Tipo de recurso: artículo
Fecha de publicación:2025
País:España
Institución:Universitat Politècnica de València (UPV)
Repositorio:RiuNet. Repositorio Institucional de la Universitat Politécnica de Valéncia
Idioma:inglés
OAI Identifier:oai:riunet.upv.es:10251/229141
Acceso en línea:https://riunet.upv.es/handle/10251/229141
Access Level:acceso abierto
Palabra clave:Advanced oxidation
Boron-doped diamond
Electrochemical oxidation
Hydroxyl radical
Mineralization
Pharmaceuticals
Persulfate ion
Descripción
Sumario:[EN] Electrochemical oxidation is a treatment process that can achieve high degrees of removal of organic emerging pollutants from wastewater. The present study evaluates the removal and mineralization degrees achieved when treating by electrochemical oxidation multicomponent mixtures containing three model pharmaceuticals: atenolol, ibuprofen and norfloxacin. The progress of the removal process at different applied currents was followed through the evolution of the degree of mineralization and the concentration of ionic by-products. The three compounds can be effectively removed, although atenolol was found to be the most recalcitrant one. An increase in the degree of mineralization with current was noted for currents above 200 mA, reaching a maximum value of 98.8 % for an operation current of 800 mA. In general, total organic carbon declines linearly during the first stages of the process, while an exponential trend appears at the latter stages when complete mineralization is approached.

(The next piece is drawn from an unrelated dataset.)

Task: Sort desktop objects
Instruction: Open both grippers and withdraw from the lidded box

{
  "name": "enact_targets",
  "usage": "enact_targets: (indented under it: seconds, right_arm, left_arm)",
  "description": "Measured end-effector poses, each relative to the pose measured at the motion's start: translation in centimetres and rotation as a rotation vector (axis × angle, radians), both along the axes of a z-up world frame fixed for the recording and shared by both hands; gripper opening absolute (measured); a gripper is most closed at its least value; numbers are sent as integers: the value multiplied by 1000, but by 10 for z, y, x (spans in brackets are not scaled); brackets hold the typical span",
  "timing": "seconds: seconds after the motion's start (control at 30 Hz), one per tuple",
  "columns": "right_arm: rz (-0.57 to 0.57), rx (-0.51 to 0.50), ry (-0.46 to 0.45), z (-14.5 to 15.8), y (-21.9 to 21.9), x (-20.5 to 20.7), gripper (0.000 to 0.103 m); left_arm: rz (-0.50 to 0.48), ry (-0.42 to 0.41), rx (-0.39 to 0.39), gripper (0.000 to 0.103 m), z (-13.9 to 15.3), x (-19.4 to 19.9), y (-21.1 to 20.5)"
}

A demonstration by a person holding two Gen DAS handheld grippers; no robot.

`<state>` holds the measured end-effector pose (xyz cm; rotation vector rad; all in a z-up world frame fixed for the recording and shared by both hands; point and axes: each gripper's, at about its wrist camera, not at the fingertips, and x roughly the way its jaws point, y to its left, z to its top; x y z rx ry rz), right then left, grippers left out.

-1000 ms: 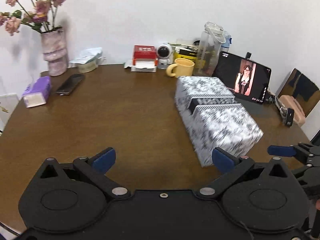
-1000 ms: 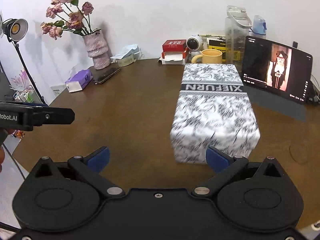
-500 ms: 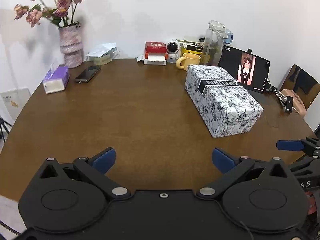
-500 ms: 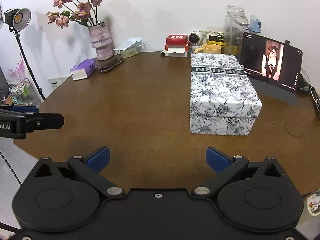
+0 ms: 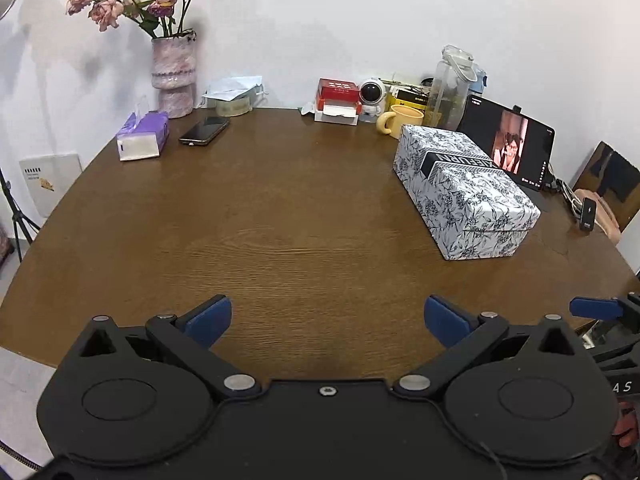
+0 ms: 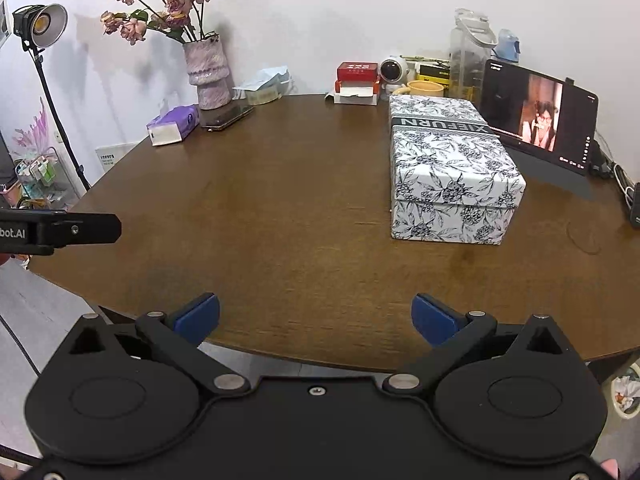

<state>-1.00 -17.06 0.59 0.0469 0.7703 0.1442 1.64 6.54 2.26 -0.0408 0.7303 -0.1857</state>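
Observation:
A black-and-white floral box (image 5: 464, 188) (image 6: 448, 168) with its lid on sits on the right part of the round brown table (image 5: 280, 220) (image 6: 280, 200). My left gripper (image 5: 326, 318) hovers open over the near table edge, holding nothing. My right gripper (image 6: 316, 318) is open too, back at the table's front edge, well short of the box. Along the back stand a purple tissue pack (image 5: 142, 140), a phone (image 5: 204, 131), a red card box (image 5: 338, 98), a yellow mug (image 5: 400, 120) and a tablet (image 6: 538, 114) playing video.
A vase of roses (image 5: 173, 74) stands at the back left, with face masks (image 5: 234, 90), a small robot toy (image 5: 372, 96) and a clear water jug (image 5: 450, 88) by the wall. A studio lamp (image 6: 40, 28) stands off the table's left. The other gripper's tip (image 5: 596, 308) shows at right.
Both grippers have pulled back and up from the box, so it looks smaller and farther away. The box has stayed in place with its lid on. Both grippers stayed open.

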Motion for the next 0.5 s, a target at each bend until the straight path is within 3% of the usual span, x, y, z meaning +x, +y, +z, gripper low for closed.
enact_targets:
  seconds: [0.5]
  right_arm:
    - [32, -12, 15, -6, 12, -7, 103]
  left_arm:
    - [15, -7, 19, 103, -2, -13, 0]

Peak concentrations of some by-products, such as formate, ammonia and nitrite ions, were detected at intermediate operating times. Such compounds are further oxidized, thus being depleted from the solution towards the end of the process. On the contrary, a final plateau concentration is reached for fluoride and nitrate ions. Such events occur faster at higher operation currents, thus denoting an accelerated process of mineralization. However, higher currents also induce a decrease in the mineralization current efficiency and an increase in the specific energy consumption. Notably, for a given current, the process evolves at a similar pace regardless of the concentration of organics and supporting electrolyte. In terms of net mineralization, this implies a more efficient utilization of the generated hydroxyl radicals in the removal of organics for higher solution concentrations. Experiments conducted at constant current and organics concentration, but varying the concentration of sodium sulfate, confirmed that hydroxyl radicals are the main species responsible for the removal of pharmaceuticals, whereas the oxidation of the supporting electrolyte only plays a secondary role.